Creative Commons License
Grumpy Old Man by Mark Widdicombe is licensed under a Creative Commons Attribution-Noncommercial-No Derivative Works 2.5 License


Rapture Rubbish

May 10, 2011

There have always been a few mentally fragile individuals going about wearing sandwich boards proclaiming the imminence of the end. But they are seldom as specific about it as the latest batch of ditzy doom mongers who say that the rapture will occur at 1800 local time on the 21st May.

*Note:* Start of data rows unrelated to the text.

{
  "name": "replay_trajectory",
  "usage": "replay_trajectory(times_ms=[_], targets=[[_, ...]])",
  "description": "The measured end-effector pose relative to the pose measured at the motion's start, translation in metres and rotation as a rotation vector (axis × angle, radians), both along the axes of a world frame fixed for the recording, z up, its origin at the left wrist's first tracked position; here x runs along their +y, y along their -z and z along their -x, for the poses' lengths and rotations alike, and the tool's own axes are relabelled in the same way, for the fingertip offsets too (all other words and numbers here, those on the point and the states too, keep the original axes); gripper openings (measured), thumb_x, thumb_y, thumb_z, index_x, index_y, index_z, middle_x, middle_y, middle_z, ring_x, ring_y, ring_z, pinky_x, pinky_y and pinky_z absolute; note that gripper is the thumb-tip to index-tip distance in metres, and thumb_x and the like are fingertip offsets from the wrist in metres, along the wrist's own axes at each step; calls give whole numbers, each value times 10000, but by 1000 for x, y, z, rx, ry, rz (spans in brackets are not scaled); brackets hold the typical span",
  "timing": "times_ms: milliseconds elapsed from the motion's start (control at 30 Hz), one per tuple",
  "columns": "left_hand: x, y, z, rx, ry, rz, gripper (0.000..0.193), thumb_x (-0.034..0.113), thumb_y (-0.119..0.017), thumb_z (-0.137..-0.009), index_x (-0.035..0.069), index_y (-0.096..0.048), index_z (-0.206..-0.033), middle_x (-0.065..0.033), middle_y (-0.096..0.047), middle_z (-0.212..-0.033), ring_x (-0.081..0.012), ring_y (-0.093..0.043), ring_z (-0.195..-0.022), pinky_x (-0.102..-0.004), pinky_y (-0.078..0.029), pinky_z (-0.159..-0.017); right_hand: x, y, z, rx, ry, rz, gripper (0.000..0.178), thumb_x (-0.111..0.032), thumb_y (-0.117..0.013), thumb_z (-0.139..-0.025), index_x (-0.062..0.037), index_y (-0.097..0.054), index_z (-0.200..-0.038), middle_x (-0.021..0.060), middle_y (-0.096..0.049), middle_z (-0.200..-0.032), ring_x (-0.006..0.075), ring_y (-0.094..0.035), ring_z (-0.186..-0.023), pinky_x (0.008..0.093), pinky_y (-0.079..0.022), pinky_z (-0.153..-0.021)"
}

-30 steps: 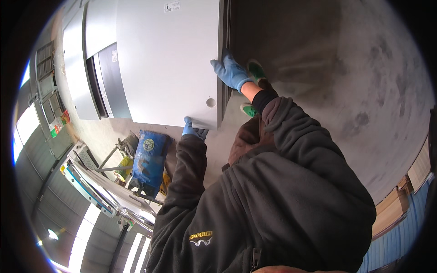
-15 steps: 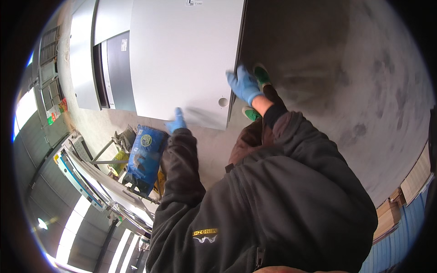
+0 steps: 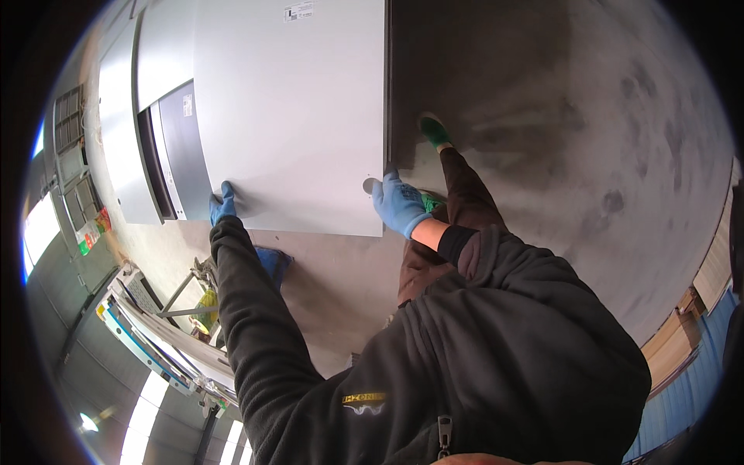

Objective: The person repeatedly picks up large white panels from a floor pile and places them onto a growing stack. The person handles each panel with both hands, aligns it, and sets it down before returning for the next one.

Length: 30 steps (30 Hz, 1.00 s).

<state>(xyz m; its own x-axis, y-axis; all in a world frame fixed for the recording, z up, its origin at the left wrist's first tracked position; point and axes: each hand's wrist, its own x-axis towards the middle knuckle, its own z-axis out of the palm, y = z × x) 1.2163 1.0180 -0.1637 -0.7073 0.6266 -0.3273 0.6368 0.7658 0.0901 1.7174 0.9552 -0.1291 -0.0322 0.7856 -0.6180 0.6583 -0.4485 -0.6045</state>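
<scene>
Panel: large pale grey flat panel (image 3: 294,116), spans between the two hands and runs on beyond them, past the top of view.
Left hand: gloved left hand (image 3: 223,206) at the near left corner; thumb lies up on the face, other fingers partly hidden at the edge. Can't tell if they pinch.
Right hand: gloved right hand (image 3: 401,204) at the right edge by the near corner; thumb on the face, spread from the other fingers, which go over the edge. Underside hidden, can't confirm a pinch.
Round hole: dark round hole (image 3: 370,185), just beside right thumb tip.
Long axis: looks to run away from the fingers, up the view; near short edge runs roughly hand to hand. Far end not visible.
Handling: probably stiff and fairly heavy; smooth face likely slippery, corners likely chip or dent.
Hold: best at both long edges near the corners, fingers under, thumbs on top.
Sticker: white label (image 3: 298,10), well beyond both hands' fingers.
Left side: dark grey panel (image 3: 184,147), just beyond left fingers.
Near side: blue bag (image 3: 274,267), nearer the body than left fingers, partly behind the sleeve.
</scene>
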Motion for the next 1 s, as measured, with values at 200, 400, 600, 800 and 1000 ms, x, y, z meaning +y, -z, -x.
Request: replay_trajectory(times_ms=[200,400,600,800,1000], targets=[[10,-19,-10,-40,12,245,1038,774,-655,-806,-81,-536,-1382,-226,-633,-1203,-351,-583,-1130,-388,-439,-1039,-1,2,0,-7,-35,16,405,-324,-452,-992,38,-545,-1147,290,-681,-793,461,-683,-729,566,-538,-676],[-2,-9,-22,3,27,12,1075,765,-623,-837,-99,-450,-1452,-260,-537,-1410,-362,-507,-1311,-389,-380,-1132,2,-10,-5,-17,-3,55,407,-359,-451,-1004,17,-542,-1131,274,-695,-814,464,-686,-737,568,-539,-686],[-7,-1,-33,-72,-2,-244,1014,646,-655,-900,-96,-346,-1519,-284,-381,-1574,-362,-372,-1469,-386,-302,-1213,1,-10,-14,102,57,156,568,-455,-461,-1013,30,-473,-1309,289,-652,-1174,472,-671,-987,554,-532,-849],[-7,-1,-59,213,74,-55,911,652,-410,-962,-62,-361,-1527,-285,-322,-1603,-398,-300,-1487,-463,-219,-1242,-38,1,-9,223,185,-196,740,-416,-595,-960,51,-306,-1456,373,-454,-1394,527,-583,-1135,530,-512,-930],[-18,-16,-176,388,285,-22,907,643,-454,-948,-3,-311,-1567,-263,-311,-1607,-400,-287,-1490,-491,-250,-1222,-67,-2,-6,272,197,-153,863,-395,-703,-888,29,-274,-1504,327,-370,-1500,525,-504,-1259,534,-477,-1013]])
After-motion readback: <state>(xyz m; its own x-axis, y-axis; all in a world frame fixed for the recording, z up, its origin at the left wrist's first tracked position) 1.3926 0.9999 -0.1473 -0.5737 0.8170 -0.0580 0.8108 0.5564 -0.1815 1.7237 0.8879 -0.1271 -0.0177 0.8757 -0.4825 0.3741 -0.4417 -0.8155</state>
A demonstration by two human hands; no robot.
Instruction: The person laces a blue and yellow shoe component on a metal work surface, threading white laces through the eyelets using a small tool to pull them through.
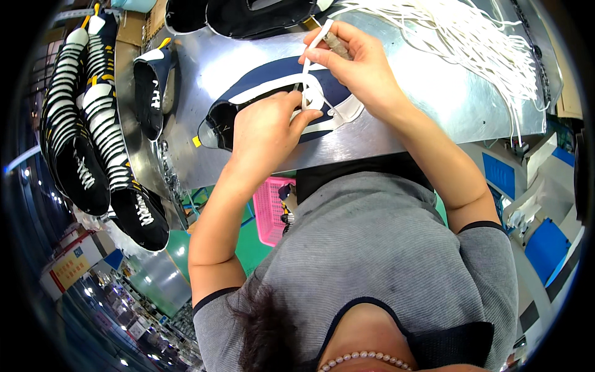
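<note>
A navy and white shoe upper (254, 73) lies sideways on the metal table in front of me. My left hand (263, 133) is closed on its middle, with thumb and fingers at the white lacing part (313, 96). Just beyond and to the right, my right hand (359, 68) pinches a white shoelace (307, 65) that runs taut up from the upper. Within the same hand sits a thin tool with a tan wrapped handle (337, 46). The left palm hides part of the upper's dark opening.
A heap of loose white laces (458, 43) covers the table's far right. Dark uppers (260, 18) stand at the far edge, with one laced upper (150, 93) at the left. Long nested stacks of uppers (102, 130) hang along the left side. Below is a pink basket (268, 214).
</note>
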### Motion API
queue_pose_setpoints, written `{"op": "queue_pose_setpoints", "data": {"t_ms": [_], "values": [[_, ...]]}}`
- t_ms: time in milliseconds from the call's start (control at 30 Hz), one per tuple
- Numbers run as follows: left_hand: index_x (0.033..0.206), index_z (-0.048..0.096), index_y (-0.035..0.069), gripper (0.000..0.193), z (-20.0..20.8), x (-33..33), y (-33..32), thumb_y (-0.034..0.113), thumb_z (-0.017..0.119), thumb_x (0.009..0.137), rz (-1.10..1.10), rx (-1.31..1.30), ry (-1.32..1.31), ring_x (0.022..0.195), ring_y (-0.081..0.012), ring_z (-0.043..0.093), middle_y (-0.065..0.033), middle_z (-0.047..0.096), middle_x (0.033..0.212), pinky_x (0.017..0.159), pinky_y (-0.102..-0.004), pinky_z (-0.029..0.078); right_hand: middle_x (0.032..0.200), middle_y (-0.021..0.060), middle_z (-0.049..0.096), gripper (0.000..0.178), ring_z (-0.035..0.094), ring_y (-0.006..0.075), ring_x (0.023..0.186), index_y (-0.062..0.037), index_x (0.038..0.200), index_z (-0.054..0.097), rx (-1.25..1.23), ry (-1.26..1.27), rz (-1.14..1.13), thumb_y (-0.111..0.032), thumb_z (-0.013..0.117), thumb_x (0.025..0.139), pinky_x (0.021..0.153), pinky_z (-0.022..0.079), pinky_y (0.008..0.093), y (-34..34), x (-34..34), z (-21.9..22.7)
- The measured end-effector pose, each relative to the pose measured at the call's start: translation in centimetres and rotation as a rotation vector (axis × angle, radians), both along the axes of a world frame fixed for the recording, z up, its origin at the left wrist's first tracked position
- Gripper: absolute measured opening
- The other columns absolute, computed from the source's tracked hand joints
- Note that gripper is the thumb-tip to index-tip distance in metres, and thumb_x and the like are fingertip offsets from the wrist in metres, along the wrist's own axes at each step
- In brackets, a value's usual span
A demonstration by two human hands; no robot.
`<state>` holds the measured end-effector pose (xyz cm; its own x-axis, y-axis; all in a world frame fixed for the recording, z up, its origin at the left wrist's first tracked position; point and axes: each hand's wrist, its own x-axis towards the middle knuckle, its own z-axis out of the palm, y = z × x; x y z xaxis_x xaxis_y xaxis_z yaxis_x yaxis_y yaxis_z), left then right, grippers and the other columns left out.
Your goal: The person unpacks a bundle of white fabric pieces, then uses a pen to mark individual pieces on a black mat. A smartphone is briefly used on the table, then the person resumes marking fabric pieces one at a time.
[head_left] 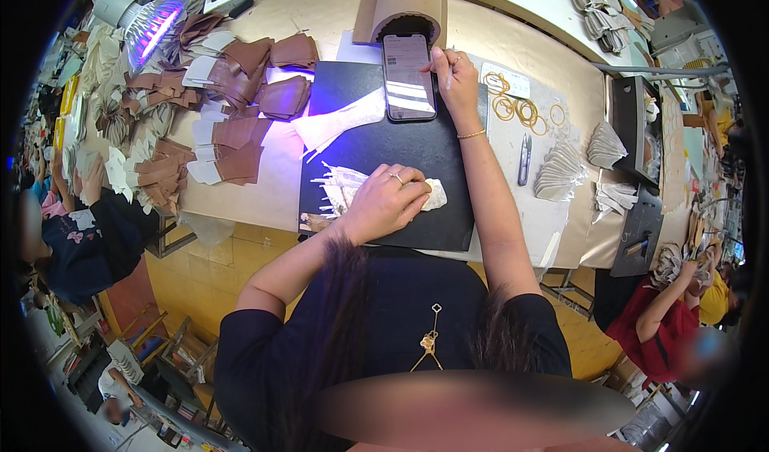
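Note:
My left hand [388, 201], with a ring on one finger, is closed over a stack of pale cut pieces [340, 187] on a black mat [336, 91]. Narrow strips fan out to its left, and a rounded end shows past the fingertips. Farther up, my right hand [458, 83] hovers at the right edge of a phone [409, 75]; its fingers are bent but apart, with nothing plainly in them. The phone's screen is lit and carries bright reflections. Between phone and stack lies one loose pale piece [352, 118] under violet light.
A violet lamp [152, 31] hangs at upper left above bundles of brown pieces [240, 63]. A cardboard tube [408, 7] stands behind the phone. To the right are rubber bands [525, 114], thread snips [525, 159] and fanned grey pieces [561, 170]. Other people work on both sides.

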<state>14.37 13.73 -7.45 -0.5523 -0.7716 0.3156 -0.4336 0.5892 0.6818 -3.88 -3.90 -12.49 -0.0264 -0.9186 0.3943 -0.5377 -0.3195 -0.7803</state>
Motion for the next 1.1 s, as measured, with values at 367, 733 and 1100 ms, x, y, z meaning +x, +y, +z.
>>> {"op": "queue_pose_setpoints", "data": {"t_ms": [367,733,1100], "values": [[0.096,0.069,0.009,0.011,-0.01,0.06,-0.05,0.015,0.071,0.087,-0.01,0.013,-0.014,0.096,-0.0224,0.063,-0.004,0.064,0.1,0.084,-0.0375,0.046,0.072,0.006,0.072,0.043,0.057,0.0153,0.072,-0.0011,0.077,0.073,0.041,0.02,0.025,-0.033,0.059,0.103,0.071,0.048,0.0306,0.07,-0.25,0.23],[0.095,0.069,0.008,0.01,0.02,0.01,-0.02,0.015,0.072,0.087,-0.002,0.002,-0.004,0.096,-0.0222,0.063,-0.0041,0.064,0.099,0.084,-0.0371,0.046,0.071,0.006,0.071,0.042,0.057,0.0154,0.071,-0.0014,0.078,0.074,0.002,-0.014,-0.002,-0.032,0.059,0.103,0.069,0.047,0.0315,0.06,0.02,0.22],[0.096,0.069,0.008,0.011,-0.06,0.06,0.01,0.015,0.071,0.087,-0.005,0.018,-0.011,0.097,-0.0228,0.063,-0.0048,0.065,0.101,0.085,-0.038,0.047,0.071,0.0065,0.07,0.043,0.057,0.0155,0.071,-0.0021,0.076,0.074,0.011,-0.028,0.016,-0.032,0.058,0.103,0.071,0.048,0.0308,0.13,0.09,0.55]]}}
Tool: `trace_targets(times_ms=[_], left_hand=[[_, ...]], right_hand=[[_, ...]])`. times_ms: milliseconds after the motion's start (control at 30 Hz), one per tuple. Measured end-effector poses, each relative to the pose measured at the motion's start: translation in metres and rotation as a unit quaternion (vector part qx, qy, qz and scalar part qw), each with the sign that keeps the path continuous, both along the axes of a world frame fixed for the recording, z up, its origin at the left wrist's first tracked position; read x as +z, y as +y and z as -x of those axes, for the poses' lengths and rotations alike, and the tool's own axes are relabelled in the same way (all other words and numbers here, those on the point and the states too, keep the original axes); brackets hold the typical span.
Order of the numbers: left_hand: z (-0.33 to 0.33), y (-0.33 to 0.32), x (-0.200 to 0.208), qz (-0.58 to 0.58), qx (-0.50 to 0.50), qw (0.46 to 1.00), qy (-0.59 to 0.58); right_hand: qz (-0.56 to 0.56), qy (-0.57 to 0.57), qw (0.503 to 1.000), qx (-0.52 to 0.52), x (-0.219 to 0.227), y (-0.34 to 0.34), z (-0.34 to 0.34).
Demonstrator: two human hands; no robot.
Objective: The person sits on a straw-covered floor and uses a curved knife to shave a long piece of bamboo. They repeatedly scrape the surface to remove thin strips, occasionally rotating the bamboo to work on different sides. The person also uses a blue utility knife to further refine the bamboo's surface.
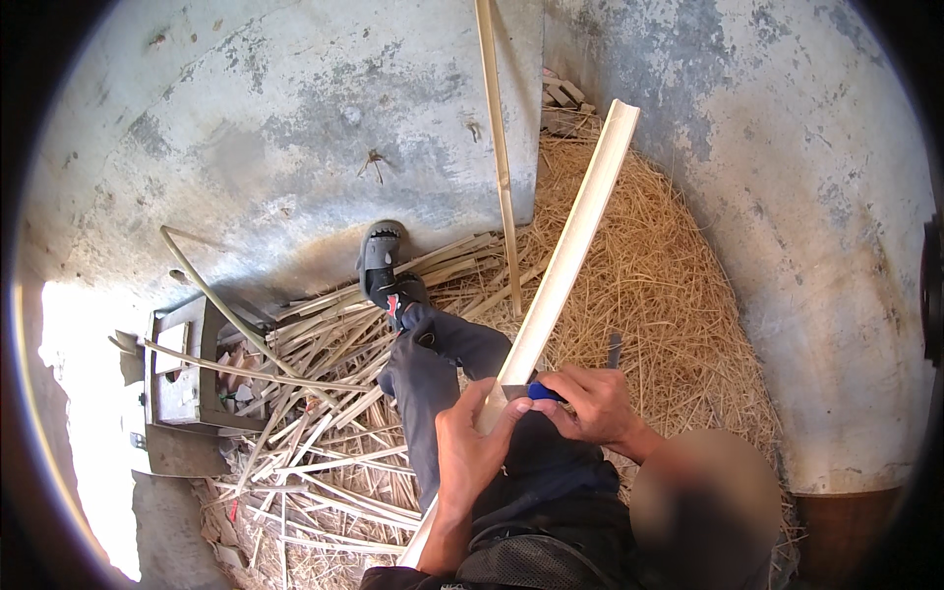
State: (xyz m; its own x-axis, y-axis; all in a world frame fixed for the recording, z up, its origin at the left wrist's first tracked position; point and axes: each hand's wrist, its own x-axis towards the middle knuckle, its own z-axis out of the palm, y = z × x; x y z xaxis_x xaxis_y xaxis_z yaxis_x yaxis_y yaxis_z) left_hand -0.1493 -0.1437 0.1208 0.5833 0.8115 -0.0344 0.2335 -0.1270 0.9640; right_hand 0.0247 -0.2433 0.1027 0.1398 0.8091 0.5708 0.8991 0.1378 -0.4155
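Note:
A long, pale split-bamboo piece [565, 256], hollowed like a channel, runs slantwise from my lap up toward the walls' corner. My left hand [467, 442] is closed around its lower part, with the thumb reaching toward the blade. In my right hand [593, 405] is a knife with a blue handle [544, 392]; its short metal blade [514, 391] lies against the bamboo close to my left thumb. Fingers hide part of the handle. The bamboo's lower end passes behind my left forearm.
Loose bamboo strips [324, 393] cover the floor at left, beside a worn box [182, 369]. Fine shavings [659, 285] pile up at right. A thin pole [499, 147] leans on the grey wall [295, 118]. My shoe [382, 258] rests near the strips.

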Motion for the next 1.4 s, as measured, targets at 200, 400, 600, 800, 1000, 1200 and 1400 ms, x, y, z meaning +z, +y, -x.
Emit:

Why are they so sure? Well, because it’s exactly 7000 years since the start of the great flood (you know, the one that happened when the only person with a boat was Noah), that’s why. How do they know the exact date of the flood? I don’t know and they aren’t telling, apart from a somewhat cryptic assertion that it is encoded in the Bible. The man who started all this is the well-known crackpot Harold Camping, the founder of a Christian media network called Family Radio. He predicted the day of judgement would come on September the 6th 1994, and when it didn’t his excuse was that he hadn’t actually read the whole thing: “For example, I at that time had not gone through the Book of Jeremiah which is a big book in the Bible that has a whole lot to say about the end of the world.”

Harold Camping

This is all very entertaining, but his nonsense has an adverse effect on the lives of those who are too weak or psychotic to think for themselves. For example: Adrienne Martinez and her husband Joel lived and worked in New York. Adrienne had plans to attend medical school, but when they fell under the spell of Camping, their plans changed. “Knowing the date of the end of the world changes all your future plans. My mentality was, why are we going to work for more money? It just seemed kind of greedy to me. And unnecessary.” So they quit their jobs and moved to Florida. “We budgeted everything so that, on May 21, we won’t have anything left.” The really sad part of this is that they have a two-year-old daughter and another child on the way, who will be going hungry come the the 22nd because of their parents’ idiocy.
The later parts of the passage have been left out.